(Dataset excerpts)

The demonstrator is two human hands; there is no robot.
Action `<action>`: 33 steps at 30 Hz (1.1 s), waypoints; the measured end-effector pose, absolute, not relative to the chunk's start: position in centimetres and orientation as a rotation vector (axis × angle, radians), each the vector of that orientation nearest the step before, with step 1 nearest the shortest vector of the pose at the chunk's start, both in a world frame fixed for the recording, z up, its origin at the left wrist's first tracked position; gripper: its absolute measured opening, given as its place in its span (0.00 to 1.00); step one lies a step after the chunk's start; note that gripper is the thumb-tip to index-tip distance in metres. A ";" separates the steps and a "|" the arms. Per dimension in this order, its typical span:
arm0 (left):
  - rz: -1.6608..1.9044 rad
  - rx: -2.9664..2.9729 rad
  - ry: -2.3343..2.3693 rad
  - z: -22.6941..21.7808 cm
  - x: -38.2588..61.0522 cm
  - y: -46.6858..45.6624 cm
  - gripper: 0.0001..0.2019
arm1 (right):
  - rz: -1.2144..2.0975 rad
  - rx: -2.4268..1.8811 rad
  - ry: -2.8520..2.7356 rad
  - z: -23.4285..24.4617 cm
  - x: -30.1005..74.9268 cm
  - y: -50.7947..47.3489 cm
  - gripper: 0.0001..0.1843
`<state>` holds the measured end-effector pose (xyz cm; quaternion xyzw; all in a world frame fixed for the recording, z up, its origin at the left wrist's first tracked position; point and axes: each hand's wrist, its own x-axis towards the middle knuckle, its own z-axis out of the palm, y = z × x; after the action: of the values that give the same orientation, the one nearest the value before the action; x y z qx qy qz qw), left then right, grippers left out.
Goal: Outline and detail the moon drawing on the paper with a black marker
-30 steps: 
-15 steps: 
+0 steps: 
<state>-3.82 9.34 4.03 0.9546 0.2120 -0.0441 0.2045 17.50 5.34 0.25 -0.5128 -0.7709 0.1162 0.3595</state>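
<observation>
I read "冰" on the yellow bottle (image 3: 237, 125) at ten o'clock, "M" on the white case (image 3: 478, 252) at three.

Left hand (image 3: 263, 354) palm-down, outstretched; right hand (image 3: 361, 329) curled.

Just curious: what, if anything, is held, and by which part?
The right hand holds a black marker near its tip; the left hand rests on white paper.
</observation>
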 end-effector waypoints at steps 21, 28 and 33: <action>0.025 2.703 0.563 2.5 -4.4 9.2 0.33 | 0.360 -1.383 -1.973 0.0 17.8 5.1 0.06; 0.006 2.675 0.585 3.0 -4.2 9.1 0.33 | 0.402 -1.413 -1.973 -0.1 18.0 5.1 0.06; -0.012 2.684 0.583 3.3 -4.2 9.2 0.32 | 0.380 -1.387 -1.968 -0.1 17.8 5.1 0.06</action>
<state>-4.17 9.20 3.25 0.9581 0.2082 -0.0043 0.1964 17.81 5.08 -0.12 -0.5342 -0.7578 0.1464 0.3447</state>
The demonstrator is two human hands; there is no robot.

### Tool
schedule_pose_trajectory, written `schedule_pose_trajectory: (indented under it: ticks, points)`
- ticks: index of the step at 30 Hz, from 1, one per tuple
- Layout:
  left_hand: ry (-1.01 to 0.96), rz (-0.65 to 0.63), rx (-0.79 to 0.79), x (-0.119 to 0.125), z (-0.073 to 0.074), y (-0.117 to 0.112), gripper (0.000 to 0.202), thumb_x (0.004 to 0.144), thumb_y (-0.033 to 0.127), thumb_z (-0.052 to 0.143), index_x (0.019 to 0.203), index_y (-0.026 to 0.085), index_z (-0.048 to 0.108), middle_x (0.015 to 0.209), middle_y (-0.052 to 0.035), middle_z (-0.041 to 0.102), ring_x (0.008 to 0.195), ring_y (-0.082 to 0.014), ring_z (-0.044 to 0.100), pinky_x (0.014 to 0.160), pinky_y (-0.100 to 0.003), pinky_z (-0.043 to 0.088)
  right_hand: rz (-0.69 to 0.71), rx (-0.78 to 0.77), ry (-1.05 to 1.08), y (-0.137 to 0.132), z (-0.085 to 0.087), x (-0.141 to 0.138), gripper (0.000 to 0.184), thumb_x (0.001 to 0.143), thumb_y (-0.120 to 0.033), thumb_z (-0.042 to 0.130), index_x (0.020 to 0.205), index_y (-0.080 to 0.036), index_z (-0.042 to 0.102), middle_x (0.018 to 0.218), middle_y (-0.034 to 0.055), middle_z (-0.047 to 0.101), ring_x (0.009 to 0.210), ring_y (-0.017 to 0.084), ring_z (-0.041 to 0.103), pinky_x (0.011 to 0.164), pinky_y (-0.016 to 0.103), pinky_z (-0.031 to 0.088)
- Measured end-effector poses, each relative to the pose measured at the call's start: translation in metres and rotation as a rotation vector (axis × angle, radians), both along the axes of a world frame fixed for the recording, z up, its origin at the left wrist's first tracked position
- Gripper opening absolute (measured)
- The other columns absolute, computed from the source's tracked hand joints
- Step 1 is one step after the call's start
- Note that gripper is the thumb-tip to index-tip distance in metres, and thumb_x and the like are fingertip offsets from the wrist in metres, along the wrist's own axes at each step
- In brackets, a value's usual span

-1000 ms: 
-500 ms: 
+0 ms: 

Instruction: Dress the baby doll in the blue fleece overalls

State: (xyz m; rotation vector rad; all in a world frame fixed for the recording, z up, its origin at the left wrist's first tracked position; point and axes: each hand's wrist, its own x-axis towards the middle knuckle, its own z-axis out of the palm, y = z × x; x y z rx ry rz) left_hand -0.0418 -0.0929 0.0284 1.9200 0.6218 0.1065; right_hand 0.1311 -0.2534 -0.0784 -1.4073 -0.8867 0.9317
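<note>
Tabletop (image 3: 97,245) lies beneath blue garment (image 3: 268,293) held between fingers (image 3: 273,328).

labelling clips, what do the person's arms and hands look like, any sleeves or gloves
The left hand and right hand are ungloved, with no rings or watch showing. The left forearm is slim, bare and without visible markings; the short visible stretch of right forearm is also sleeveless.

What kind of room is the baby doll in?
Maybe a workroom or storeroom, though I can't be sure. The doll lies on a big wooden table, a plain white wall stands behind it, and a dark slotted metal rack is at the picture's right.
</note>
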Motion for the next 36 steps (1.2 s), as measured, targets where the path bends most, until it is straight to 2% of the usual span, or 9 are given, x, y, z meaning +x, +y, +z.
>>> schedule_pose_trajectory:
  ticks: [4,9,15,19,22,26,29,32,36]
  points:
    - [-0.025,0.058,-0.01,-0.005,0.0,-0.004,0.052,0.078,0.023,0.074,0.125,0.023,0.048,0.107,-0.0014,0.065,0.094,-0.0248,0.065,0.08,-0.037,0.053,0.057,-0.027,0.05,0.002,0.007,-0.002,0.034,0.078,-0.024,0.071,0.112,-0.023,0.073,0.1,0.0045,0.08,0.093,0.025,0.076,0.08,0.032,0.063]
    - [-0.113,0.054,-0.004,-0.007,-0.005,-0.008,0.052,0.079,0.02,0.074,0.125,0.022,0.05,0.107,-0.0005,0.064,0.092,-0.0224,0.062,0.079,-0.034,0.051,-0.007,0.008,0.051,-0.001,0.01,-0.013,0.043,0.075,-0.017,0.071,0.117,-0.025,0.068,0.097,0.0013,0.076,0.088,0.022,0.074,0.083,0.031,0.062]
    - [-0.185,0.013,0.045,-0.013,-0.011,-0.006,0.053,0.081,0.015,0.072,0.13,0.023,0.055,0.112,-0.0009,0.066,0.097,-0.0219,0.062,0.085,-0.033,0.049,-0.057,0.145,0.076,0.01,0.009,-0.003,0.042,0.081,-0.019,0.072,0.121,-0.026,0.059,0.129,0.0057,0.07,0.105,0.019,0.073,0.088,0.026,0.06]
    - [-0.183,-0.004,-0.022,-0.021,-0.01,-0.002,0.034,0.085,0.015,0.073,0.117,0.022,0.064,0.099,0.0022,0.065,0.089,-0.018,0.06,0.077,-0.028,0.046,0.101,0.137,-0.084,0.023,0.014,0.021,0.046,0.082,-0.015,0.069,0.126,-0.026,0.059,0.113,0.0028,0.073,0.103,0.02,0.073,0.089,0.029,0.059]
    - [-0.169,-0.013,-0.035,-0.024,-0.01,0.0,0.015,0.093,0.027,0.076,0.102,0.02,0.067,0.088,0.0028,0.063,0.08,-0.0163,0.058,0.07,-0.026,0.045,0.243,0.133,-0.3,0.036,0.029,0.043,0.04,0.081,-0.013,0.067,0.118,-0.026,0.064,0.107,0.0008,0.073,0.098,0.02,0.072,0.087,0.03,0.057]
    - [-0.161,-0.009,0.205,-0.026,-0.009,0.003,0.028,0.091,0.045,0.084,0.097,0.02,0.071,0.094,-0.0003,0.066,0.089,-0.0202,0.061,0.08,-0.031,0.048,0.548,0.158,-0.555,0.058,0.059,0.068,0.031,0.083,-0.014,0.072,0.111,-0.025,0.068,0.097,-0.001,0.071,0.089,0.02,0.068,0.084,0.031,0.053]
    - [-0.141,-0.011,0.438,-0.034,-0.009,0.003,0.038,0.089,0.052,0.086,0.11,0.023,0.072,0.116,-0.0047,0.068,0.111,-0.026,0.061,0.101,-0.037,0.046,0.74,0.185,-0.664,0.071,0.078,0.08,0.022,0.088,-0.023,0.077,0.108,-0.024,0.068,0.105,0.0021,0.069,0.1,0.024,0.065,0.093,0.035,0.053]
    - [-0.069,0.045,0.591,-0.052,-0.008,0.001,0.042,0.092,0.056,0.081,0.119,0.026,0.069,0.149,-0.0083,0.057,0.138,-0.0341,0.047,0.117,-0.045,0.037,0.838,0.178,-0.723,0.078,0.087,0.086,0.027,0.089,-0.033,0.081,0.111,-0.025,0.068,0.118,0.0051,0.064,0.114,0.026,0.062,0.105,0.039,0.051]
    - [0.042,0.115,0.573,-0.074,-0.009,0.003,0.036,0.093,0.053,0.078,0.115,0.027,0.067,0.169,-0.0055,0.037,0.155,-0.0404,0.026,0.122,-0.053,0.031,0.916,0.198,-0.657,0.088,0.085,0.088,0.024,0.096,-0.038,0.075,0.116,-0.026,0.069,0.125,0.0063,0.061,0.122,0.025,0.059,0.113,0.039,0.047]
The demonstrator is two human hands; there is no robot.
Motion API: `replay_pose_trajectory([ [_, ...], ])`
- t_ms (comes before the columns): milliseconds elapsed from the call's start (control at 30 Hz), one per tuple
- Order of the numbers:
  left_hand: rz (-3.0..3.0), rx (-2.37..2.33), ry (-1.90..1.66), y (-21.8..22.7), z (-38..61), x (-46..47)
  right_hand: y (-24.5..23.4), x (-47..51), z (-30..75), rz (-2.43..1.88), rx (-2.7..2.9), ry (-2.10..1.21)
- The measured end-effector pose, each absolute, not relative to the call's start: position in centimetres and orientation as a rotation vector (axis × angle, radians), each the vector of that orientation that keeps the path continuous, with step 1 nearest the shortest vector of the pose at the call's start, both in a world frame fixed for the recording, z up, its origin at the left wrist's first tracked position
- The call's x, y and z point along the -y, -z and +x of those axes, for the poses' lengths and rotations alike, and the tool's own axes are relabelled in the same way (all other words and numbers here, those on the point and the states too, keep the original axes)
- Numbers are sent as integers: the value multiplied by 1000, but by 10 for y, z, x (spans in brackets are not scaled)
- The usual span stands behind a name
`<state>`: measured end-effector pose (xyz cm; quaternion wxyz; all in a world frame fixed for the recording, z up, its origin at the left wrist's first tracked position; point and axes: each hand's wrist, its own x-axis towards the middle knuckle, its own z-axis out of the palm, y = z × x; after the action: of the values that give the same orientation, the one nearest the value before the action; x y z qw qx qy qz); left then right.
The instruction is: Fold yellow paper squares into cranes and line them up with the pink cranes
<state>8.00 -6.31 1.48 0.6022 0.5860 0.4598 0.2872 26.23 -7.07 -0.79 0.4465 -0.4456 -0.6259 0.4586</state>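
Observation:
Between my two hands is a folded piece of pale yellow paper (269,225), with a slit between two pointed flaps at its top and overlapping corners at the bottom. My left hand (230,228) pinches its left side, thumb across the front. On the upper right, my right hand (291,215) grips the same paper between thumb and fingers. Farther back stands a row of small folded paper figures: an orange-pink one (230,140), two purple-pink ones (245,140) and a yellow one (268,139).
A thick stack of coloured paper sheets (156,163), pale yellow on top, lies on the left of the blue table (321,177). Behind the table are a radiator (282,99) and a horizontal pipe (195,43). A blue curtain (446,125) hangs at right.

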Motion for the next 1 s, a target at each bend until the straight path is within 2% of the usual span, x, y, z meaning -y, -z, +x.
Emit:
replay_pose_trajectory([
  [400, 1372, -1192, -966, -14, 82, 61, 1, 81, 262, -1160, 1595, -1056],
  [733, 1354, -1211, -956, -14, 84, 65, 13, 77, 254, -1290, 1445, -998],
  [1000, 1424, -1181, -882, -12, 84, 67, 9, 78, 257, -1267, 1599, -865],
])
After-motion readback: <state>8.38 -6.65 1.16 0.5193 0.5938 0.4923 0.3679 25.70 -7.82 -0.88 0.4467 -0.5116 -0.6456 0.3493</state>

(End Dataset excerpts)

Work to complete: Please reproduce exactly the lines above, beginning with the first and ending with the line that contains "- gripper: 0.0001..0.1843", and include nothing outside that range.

Answer section:
The demonstrator is two human hands; there is no robot.
Action `<action>`: 33 steps at 30 Hz (1.1 s), waypoints; the measured end-effector pose, absolute, not relative to the chunk's start: position in centimetres and orientation as a rotation vector (axis × angle, radians), each the vector of that orientation nearest the step before, with step 1 nearest the shortest vector of the pose at the chunk's start, both in a world frame fixed for the recording, z up, its origin at the left wrist's first tracked position; gripper: its absolute measured opening, given as its place in its span (0.00 to 1.00); step one lies a step after the chunk's start; note that gripper is the thumb-tip to index-tip distance in metres. A ";" separates the steps and a "|" the arms. Per dimension in this order, its typical span:
arm0 (left):
  - rz: -1.6608..1.9044 rad
  - rx: -2.9664..2.9729 rad
  - ry: -2.3343..2.3693 rad
  - z: -22.6941..21.7808 cm
  - x: -38.2588..61.0522 cm
  - y: -46.6858..45.6624 cm
  - gripper: 0.0001..0.2019
arm1 (right):
  - rz: -1.2144..2.0975 rad
  - rx: -2.4268..1.8811 rad
  - ry: -2.8520..2.7356 rad
  - z: -23.4285..24.4617 cm
  - x: -30.1005..74.9268 cm
  - y: -50.7947..47.3489 cm
  - gripper: 0.0001..0.1843

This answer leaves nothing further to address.